総選挙に向けて、ムン政権はどう臨もうとしてきたのであろうか。当初、選挙の焦点は低迷する韓国経済の立て直し政策にあった。2019年の韓国経済は、企業による投資や雇用・消費などの経済活力が委縮し、名目経済成長率は1.1%にとどまった。通貨危機以来21年ぶりの低水準だ。また、最低賃金の引上げを柱とした「所得主導成長政策」と労働時間の週52時間上限制を導入によって、製造業の生産能力が記録的に落ち込み、大量の失業者を生む結果となった。韓国経済の停滞は、「コロナ禍」以前の問題であることに留意すべきである。
新型コロナウイルスの感染者が韓国内で初めて確認されたのは1月20日だ。その後、テグ市の新興宗教団体の集団感染が引き金となり、感染者数は急増した経緯がある。昨今の欧米各国と比較すれば、落ち着き始めているとはいえ、感染者は1万人に迫り、死者165人に増えている。韓国経済が低迷するなか、コロナ禍は製造業、観光業、商業などあらゆる分野に追い打ちをかけるものとなった。有効な経済政策が思うように打ち出せないムン政権にとっては、「コロナさえなければ経済は良くなっていた」と逆に強調しているという。まさに、コロナ禍への責任転嫁なのであろう。コロナ対策に全力で取り組む姿勢を強調し、世界が注目するPCR検査体制を誇る背景には、当初の水際作戦の批判をかわすとともに、総選挙の焦点を当初の経済政策からコロナ禍対策へと誘導する狙いがあったと思えてならない。
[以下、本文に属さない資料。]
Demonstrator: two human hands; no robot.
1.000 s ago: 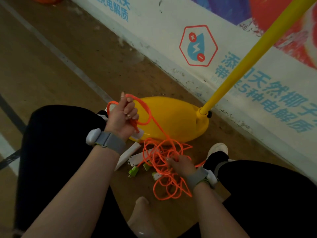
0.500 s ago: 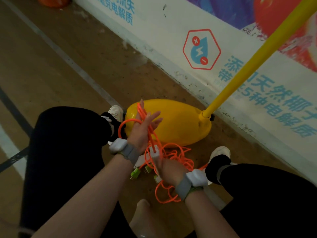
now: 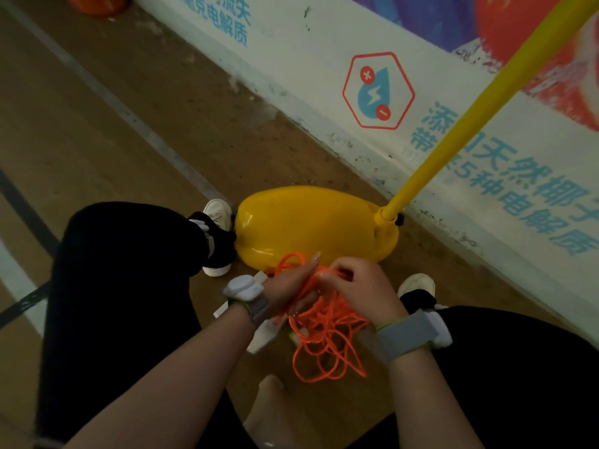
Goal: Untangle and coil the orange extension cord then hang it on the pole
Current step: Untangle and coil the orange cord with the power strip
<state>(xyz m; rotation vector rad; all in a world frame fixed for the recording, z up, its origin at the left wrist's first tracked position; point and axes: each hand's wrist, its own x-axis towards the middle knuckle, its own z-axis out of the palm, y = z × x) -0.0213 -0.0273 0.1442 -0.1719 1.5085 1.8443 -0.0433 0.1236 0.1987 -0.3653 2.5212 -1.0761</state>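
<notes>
The orange extension cord point(image 3: 324, 338) lies in a tangled heap on the floor between my knees, with strands rising into both hands. My left hand point(image 3: 291, 286) has several orange strands running across its palm, fingers stretched out. My right hand point(image 3: 359, 286) is curled over the cord right beside it, pinching strands near the left fingertips. The yellow pole point(image 3: 479, 115) slants up to the top right from its yellow base point(image 3: 311, 222), just beyond my hands. White plug parts point(image 3: 265, 335) peek out under my left wrist.
I crouch with black-trousered knees on both sides and white shoes point(image 3: 217, 215) by the base. A printed banner wall point(image 3: 372, 92) runs diagonally behind the pole. Brown court floor with painted lines point(image 3: 113, 102) stretches to the left. An orange object point(image 3: 97, 4) sits at the top left.
My left hand came down and right from beside the base, bringing its loops to the heap. My right hand rose from the floor tangle to meet it.
</notes>
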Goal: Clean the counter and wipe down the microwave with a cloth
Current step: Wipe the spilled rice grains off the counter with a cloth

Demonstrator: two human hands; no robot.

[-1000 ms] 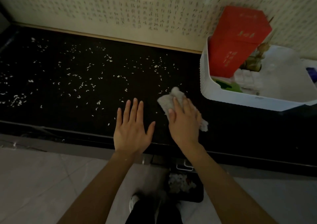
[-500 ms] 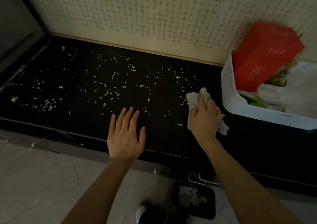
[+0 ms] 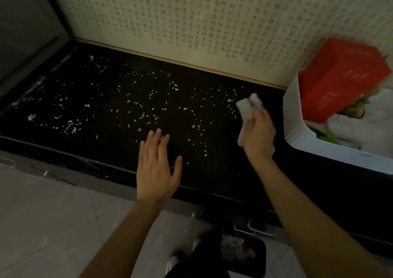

こうしたムン政権の動きは、韓国メディアの論調からその実態が次々に浮かび上がってくる。保守系紙、中央日報の3月19日付けの社説「民間の努力と成果に便乗するのに忙しい政府=韓国」は、大統領府青瓦台が17日、「アラブ首長国連邦に新型肺炎の診断キット5万1000個を輸出」したことを明らかにしたが、すぐに診断キットではなく、検体を運ぶのに使う専用容器、輸送バッジだったと指摘する。続けて、「恥ずかしい自画自賛が果てしなく続いている。自身に有利な内容だけを編集・歪曲して広報することも足りず、誤ったファクトまで前面に出して世論を変えようとしている」と厳しく論じている。また、保守系紙、朝鮮日報は3月30日、韓国の診断キットがアメリカ食品医薬品局(FDA)の「事前承認」を受けたと発表したことについて、「フェイクニュース」疑惑があると論じている。これは、韓国政府が総選挙前に「韓国の防疫は世界最高と宣伝するため、結論が出ていないことを誇張して発表したと指摘されている」と伝えた。さらに、朝鮮日報は同じ30日、青瓦台の公式ホームページの「新型コロナウイルス感染症現況」のグラフについて、日付を表す横軸を任意に調整することで、日別の感染者数が減っているように見せて状況を歪曲したと指摘。「政府が政治的宣伝のためにグラフを歪曲した事例は数回繰り返されている」とし、「常習的との批判まで出ている」と批判している。

コロナ禍はムン政権に不利になるとの予測もあった。しかし、現実にはムン政権がコロナ禍をテコに世論に訴える戦術に出たことで、情勢は一気に変わったように見える。停滞していたムン政権の支持率が上昇している現実とその背景をしっかり見定める必要があろう。
 3月17日、韓国の知人より近況を伝えるメールを受信した。知人の勤務する放送現場でも新型コロナ感染者が確認されたことから、3週間にわたって在宅勤務を強いられているという。人の往来と経済活動が停滞し、あらゆるイベントが中止という異常さを訴え、閑散とした街には、総選挙の雰囲気はないとも記している。4月2日以降、街頭での選挙戦が始まるが、コロナ禍で派手な運動はなく、投票率が下がるとも予想されている。また、今回の総選挙からは、投票の最少年齢が19歳から18歳に引き下げられ、浮動票の多い10代の動向が激戦区の勝敗に影響する可能性が指摘されている。経済の停滞とコロナ禍という、かつてない「難局」の真っ只中での選挙は、コロナ禍とともに先行き不透明と言うほかない。
社会不安が高まるなか、飛び交う情報の一つ一つに、その根拠と真偽を見極めるリテラシーが問われている。今後の日韓関係に深くかかわる選挙だけに、韓国民の審判を冷静に見守りたい。